The researchers also used this new dataset to establish the first-ever pediatric undernutrition microbial genome catalog. The resource contains the full genetic profiles of 986 microbes—collectively called a "pangenome"—found in the fecal samples. This will be a critical public health resource for predicting, preventing, and treating malnutrition. The team also established a novel workflow to create this catalog, which saves researchers time and money while preserving data accuracy. Their method could be used to build genome resources for other health conditions, monitor environmental and agricultural microbiomes, track biodiversity, and enable metagenomic research in remote locations.

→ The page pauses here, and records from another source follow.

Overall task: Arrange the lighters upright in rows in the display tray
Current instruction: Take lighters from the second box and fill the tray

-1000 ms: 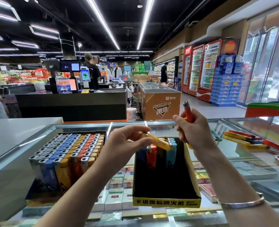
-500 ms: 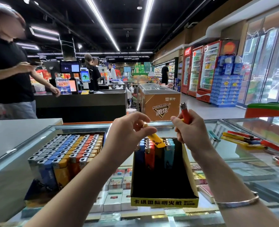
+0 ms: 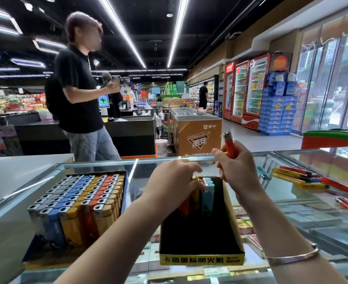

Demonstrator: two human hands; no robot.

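Shop counter, glass top (image 3: 281, 193), reflective. Black-lined yellow cardboard display tray (image 3: 201, 260) at 6 o'clock; few plastic lighters (image 3: 206, 193) upright at its far end, metal caps up. Left hand (image 3: 173, 185) over them, fingers curled round yellow lighter (image 3: 195, 194), long axis vertical. Right hand (image 3: 237, 167) at 1 o'clock of tray, gripping red lighter (image 3: 229, 145), cap up, slight tilt. Full lighter tray (image 3: 77, 203) at 9 o'clock.

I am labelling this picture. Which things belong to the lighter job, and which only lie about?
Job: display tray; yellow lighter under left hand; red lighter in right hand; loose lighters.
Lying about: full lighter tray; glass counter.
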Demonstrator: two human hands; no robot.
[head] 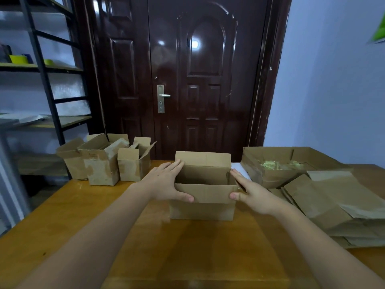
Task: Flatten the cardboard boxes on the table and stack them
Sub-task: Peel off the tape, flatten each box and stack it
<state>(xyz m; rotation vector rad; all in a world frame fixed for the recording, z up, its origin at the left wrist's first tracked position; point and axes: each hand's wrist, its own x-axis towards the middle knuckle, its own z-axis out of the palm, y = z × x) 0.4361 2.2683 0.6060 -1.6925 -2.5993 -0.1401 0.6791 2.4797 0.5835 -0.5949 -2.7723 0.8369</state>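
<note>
Left hand: left hand (pixel 166 182) lies flat against the left end of the open box (pixel 203 192), fingers straight and together along the side, thumb hooked over the near top edge
Right hand: right hand (pixel 250 189) mirrors it on the right end, fingers straight along the side wall, thumb pressed on the front panel near the top corner
Grip: the box is squeezed between two flat palms, neither hand curled round it
Open box: upright on the table (pixel 73 215), mid-table, top flaps up, far flap standing tall, inside looks empty
Upright boxes: a cluster of three small boxes (pixel 104 161) at the table's far left corner, flaps open, touching one another, well apart from the held box
Flattened stack: flattened boxes (pixel 333 205) piled at the right side of the table, just beside the right hand's wrist
Large box: a large open box (pixel 270 165) behind that pile at the far right, something pale green inside, too blurred to name
Room: dark door (pixel 198 80) straight ahead with a metal handle (pixel 163 97); black metal shelving (pixel 41 69) to the left; pale blue wall to the right
</note>
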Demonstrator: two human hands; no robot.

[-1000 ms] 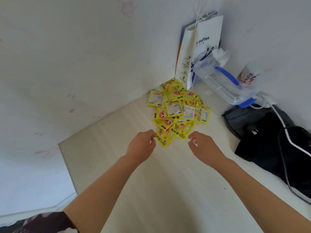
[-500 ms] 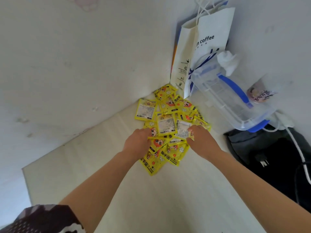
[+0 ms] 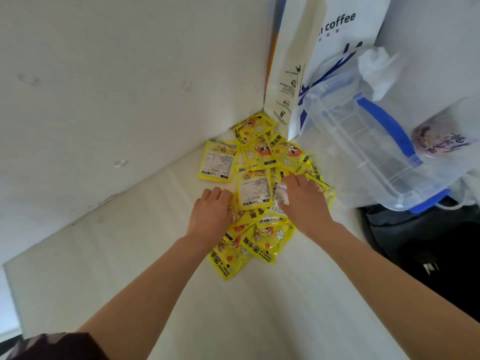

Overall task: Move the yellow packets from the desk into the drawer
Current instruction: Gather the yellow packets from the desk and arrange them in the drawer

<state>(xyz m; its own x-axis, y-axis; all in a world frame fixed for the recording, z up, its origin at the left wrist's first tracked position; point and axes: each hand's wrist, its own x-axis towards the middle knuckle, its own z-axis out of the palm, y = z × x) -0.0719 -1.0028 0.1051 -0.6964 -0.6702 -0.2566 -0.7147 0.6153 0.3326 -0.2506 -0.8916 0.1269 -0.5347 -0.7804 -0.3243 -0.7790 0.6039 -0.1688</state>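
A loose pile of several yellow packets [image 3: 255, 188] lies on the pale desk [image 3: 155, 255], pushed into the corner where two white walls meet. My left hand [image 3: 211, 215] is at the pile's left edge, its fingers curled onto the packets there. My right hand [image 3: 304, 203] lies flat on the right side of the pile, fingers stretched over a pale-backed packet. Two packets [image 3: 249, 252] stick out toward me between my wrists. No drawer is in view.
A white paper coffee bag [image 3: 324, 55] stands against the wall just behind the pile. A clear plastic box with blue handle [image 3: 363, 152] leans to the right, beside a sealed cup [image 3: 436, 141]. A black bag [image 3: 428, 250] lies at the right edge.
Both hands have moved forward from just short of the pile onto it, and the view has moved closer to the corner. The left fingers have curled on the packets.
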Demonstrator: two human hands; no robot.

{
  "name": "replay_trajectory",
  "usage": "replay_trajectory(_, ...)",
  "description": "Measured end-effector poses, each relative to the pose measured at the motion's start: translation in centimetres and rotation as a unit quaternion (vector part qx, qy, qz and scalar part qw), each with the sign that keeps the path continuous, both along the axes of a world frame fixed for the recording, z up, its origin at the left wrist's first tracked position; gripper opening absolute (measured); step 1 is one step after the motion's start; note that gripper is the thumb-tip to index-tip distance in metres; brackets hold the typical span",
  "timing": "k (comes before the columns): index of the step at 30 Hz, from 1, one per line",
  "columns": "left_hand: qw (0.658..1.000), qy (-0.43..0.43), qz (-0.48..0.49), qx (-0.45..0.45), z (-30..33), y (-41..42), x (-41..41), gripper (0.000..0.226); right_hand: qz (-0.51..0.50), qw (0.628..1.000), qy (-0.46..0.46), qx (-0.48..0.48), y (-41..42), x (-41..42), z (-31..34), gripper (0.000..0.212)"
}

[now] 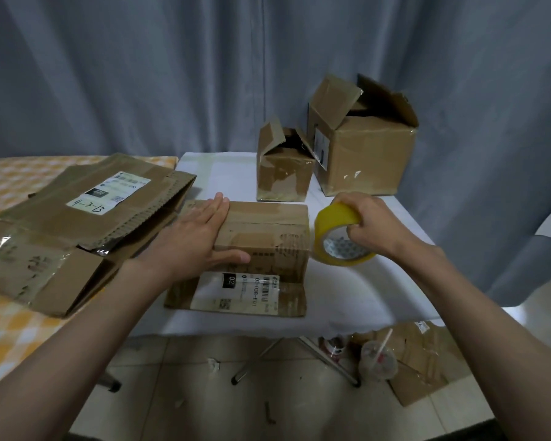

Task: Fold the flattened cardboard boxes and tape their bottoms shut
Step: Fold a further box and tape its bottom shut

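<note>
A folded cardboard box (264, 237) stands on the white table (347, 297) with its closed bottom flaps facing up; one flap with a shipping label lies flat toward me. My left hand (194, 237) presses flat on the box's top left part, fingers straight. My right hand (366, 222) grips a yellow roll of tape (339, 237) held at the box's right edge. A stack of flattened boxes (77, 218) lies to the left on a checked orange cloth.
Two folded boxes stand at the back of the table: a small one (283, 167) and a large one (366, 148), both with top flaps open. Under the table's front edge are cardboard scraps (423, 361), a plastic cup (377, 358) and metal table legs. A grey curtain hangs behind.
</note>
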State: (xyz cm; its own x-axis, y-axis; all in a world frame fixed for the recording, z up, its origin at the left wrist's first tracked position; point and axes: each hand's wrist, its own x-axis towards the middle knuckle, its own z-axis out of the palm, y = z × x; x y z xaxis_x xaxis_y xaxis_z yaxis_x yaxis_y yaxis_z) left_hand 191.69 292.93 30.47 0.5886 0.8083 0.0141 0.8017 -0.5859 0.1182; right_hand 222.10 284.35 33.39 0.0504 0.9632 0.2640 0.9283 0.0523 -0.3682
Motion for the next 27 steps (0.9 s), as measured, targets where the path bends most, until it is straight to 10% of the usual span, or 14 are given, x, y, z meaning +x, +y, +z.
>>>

The findings, made in collaboration with colleagues at Washington University School of Medicine in St. Louis and University of California San Diego, were published in Cell on September 9, 2025.
"Despite a decade of research linking the microbiome with malnutrition, the genetic and biological factors have remained a mystery due to a lack of resolution on the microbes in the gut," says senior co-corresponding author Todd Michael , research professor at Salk. "By using cutting-edge genome sequencing and pangenomic approaches in a longitudinal design, we were able for the first time to pinpoint specific microbial changes linked to poor growth, opening the door to new diagnostics or therapeutics that could help address a crisis impacting more than 150 million children worldwide."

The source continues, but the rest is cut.